The very last step to this crazy plan (if I’m talking crazy might as well go for it all the way!) is for Yahoo to become a major force in converged traditional and new media distribution on TV. Yahoo needs to own the last mile for the most important channel for media consumption – the living room. The winning application is not an incremental or a segregated consumption experience on TV (e.g. Netflix) that most of the digital content distribution companies have been building. Instead, Yahoo needs to make consumers forget about their friendly neighborhood cable operators. Having the right content bundle from TV and digital content owners is the first step to offering a differentiated content bundle. At some point in the near future, Yahoo needs to be the default user experience on TV as well. The entry point to the living room traditionally is through the setup box. As a result, Yahoo can offer it’s over the top content experience through a subsidized, IP-enabled setup box replacement. Alternatively, for a bigger splash – Yahoo can acquire the top three video streaming device companies – Roku, Tivo, and Boxee.
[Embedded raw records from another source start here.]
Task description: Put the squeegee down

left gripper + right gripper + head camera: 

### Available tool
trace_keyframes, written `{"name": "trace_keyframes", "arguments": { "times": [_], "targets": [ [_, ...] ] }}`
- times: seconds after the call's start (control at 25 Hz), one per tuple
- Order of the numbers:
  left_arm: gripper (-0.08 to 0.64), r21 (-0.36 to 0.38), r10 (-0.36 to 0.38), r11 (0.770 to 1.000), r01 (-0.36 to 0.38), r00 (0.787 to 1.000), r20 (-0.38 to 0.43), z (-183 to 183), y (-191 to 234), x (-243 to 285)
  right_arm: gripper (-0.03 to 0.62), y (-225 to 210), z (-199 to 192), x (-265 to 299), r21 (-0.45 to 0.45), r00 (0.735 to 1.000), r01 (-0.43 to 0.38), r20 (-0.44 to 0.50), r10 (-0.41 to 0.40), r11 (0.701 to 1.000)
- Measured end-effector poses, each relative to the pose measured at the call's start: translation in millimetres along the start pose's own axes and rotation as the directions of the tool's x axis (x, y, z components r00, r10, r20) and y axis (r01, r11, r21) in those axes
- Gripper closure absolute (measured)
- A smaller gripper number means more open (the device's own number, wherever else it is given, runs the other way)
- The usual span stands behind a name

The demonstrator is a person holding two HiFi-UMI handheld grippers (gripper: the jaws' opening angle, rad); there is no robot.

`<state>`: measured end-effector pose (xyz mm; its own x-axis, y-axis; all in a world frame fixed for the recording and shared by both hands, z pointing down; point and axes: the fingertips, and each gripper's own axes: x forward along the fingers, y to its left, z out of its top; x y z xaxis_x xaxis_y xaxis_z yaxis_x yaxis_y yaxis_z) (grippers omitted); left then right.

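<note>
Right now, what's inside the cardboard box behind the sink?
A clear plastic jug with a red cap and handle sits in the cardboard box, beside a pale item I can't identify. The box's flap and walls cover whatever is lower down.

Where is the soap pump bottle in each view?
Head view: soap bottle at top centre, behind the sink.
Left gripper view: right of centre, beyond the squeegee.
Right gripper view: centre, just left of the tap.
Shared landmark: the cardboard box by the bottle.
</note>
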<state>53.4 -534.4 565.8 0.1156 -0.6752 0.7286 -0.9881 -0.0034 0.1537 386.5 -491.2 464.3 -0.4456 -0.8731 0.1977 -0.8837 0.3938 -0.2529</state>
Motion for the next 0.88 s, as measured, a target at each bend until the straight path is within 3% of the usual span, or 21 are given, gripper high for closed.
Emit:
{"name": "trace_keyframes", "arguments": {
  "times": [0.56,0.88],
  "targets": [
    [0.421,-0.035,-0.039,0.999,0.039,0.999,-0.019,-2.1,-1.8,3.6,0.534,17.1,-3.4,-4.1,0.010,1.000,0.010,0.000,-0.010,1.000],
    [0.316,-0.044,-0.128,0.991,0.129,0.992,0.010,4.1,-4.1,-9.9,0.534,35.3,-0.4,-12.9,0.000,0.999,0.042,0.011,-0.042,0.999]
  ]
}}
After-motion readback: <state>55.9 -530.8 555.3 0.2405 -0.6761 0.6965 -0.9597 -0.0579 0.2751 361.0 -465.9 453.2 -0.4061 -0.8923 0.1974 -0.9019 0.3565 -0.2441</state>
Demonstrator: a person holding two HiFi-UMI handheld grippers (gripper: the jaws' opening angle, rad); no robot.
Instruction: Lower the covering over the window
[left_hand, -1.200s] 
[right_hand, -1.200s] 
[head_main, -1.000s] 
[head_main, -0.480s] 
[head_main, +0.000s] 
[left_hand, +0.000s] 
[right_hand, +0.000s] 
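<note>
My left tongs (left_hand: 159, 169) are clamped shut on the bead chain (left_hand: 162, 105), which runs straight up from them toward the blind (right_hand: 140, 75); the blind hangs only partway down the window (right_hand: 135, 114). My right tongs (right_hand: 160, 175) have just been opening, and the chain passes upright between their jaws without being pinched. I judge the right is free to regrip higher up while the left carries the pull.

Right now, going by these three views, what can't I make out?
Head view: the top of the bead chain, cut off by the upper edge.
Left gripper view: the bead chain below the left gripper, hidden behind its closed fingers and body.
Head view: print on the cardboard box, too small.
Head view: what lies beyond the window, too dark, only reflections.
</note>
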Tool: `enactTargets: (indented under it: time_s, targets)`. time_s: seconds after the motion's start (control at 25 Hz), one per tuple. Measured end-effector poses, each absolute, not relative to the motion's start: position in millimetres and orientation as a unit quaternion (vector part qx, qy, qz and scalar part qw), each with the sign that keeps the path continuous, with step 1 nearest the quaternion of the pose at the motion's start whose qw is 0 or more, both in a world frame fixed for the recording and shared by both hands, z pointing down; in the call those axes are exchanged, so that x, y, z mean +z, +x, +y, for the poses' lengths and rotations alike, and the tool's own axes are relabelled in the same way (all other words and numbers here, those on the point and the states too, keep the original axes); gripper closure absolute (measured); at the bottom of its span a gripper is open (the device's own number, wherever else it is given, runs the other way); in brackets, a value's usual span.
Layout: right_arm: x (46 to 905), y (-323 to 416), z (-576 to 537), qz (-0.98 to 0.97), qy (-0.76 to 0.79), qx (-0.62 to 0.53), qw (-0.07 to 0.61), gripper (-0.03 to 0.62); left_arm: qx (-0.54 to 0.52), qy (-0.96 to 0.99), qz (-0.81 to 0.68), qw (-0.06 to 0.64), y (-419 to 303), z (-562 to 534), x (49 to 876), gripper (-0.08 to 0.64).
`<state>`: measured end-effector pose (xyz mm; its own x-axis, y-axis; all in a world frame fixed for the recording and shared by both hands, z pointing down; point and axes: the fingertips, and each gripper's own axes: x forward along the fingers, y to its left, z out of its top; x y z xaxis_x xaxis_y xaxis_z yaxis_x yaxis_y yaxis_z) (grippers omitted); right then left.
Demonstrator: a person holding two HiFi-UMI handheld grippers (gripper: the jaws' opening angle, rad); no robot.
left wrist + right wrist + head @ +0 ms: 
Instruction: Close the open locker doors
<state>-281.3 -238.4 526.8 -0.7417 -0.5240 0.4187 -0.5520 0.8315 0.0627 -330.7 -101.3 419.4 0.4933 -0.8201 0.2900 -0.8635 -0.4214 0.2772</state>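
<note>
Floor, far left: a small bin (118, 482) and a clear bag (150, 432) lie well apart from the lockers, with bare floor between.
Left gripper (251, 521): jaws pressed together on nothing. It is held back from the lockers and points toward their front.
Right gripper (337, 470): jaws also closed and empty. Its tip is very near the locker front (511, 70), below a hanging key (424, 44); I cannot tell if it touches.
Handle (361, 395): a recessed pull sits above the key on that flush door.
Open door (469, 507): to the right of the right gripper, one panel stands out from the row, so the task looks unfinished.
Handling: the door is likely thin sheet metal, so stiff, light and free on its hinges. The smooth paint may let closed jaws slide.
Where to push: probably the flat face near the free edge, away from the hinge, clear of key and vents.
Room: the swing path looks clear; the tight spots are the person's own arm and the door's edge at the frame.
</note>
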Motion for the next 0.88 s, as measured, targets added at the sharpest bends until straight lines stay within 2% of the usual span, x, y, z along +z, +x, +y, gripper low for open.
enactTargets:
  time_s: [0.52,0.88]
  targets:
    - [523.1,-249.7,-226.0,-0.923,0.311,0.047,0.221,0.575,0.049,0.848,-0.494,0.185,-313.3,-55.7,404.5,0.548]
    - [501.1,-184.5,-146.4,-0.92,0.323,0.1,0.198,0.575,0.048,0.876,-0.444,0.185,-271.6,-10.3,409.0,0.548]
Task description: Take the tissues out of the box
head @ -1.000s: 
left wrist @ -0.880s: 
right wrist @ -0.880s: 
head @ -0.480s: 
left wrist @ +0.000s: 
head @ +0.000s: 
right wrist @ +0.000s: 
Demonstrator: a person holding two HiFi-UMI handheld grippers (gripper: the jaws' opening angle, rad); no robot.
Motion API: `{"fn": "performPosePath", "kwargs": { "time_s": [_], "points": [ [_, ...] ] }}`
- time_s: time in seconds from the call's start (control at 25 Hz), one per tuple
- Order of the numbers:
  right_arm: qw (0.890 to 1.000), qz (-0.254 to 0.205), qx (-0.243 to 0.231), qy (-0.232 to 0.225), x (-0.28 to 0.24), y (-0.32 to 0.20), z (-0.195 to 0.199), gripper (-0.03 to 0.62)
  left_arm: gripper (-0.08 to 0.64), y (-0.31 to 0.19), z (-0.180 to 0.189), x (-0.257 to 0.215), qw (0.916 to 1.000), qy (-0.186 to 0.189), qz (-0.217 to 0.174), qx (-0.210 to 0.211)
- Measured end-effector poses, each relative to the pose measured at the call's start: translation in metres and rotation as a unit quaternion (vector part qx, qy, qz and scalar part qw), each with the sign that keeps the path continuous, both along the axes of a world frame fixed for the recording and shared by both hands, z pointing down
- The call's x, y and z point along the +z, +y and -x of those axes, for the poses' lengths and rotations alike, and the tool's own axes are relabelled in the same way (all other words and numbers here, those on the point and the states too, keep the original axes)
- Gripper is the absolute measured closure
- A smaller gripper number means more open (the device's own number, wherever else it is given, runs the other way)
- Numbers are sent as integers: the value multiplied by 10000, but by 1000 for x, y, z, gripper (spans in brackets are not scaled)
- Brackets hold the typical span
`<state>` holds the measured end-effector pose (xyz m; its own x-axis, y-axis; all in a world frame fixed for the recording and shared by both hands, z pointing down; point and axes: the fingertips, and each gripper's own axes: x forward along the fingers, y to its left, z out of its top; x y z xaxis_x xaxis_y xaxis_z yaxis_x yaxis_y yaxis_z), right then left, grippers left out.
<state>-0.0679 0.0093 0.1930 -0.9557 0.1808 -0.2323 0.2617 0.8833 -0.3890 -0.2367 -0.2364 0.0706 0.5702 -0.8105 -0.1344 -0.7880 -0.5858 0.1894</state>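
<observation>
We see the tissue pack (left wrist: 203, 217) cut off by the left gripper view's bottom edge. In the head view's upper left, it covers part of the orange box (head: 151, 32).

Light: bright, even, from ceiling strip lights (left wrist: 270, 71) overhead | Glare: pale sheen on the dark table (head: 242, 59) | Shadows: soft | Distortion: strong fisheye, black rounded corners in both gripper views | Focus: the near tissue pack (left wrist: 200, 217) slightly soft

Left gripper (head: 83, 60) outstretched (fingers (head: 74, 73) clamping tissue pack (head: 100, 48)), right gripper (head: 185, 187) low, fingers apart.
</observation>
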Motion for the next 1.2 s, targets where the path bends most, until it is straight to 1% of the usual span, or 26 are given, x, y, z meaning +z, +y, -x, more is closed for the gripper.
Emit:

Collectively these companies own close to 6M “subs” – good enough to be the 3rd largest “cable company” in the U.S. ahead of Cox, Charter, and Cablevision.  If Yahoo has a billion of dollars to spend on acquisition – it might make a lot of strategic sense to think hard about rolling up these companies to eventually create a true alternative for cord cutting.  (As crazy as this sounds, what do you think Google TV is trying to do? Or for that matter, Apple TV.)

While we are close to the tipping point to the mass market adoption of this brave new world of a completely device independent video consumption experience, we are not quite there yet. What is missing, is a company that can piece together an already scaled audience, give them access to wide range of linear and asynchronous video programming, and meld all of that together through a user experience applicable for both the lean back world of TV and the lean forward world of video. Yahoo arguably has as good of a chance of doing just that as any player in the space. Hulu lacks true scale. YouTube has yet to gain the trust of Hollywood. Cable and satellite companies are handcuffed by its old business model. And Apple has never been able crack the application layer (see Ping and iCould).

Having spent and continuing to spend lots of time in the Silicon Valley while living and working in Los Angeles, I’m not sure many entrepreneurs, venture capitalists, and executives in the Valley realize that the tipping point is already here for the convergence of the old and new media industry.  Ten years ago, “new” and “old” media content, transport mechanism, and display medium were completely segregated (outside of music). Today, a single piece of video content can be transported by any given protocol (IP or not) via Internet, cable, satellite and simultaneously and end up on a tablet, smartphone, laptop, and TV anywhere in the world.  Ten years ago, content distribution (in the TV business) was artificially constrained by tightly coupling physical distribution (cable companies) and marketing distribution (tv networks). Today, those relationships are quickly becoming less relevant – as distribution will likely continue to become more and more fungible as the Internet becomes the transport medium for any content regardless where that content ends up.  Many things can be said about Yahoo, but its track record in building a sustainable and scaled audience in an open and hyper competitive distribution ecosystem such as the Internet is an expertise that only a handful of “Internet companies”  have and none of the old media companies can claim.  Marissa needs to make a bold bet – the status quo is simply a slow crawl to obscurity for the once iconic company. A major bet on disrupting one of the largest industries in the U.S. already going through major turmoil is going to worth the gamble.  Don’t let Apple or Google have all the fun.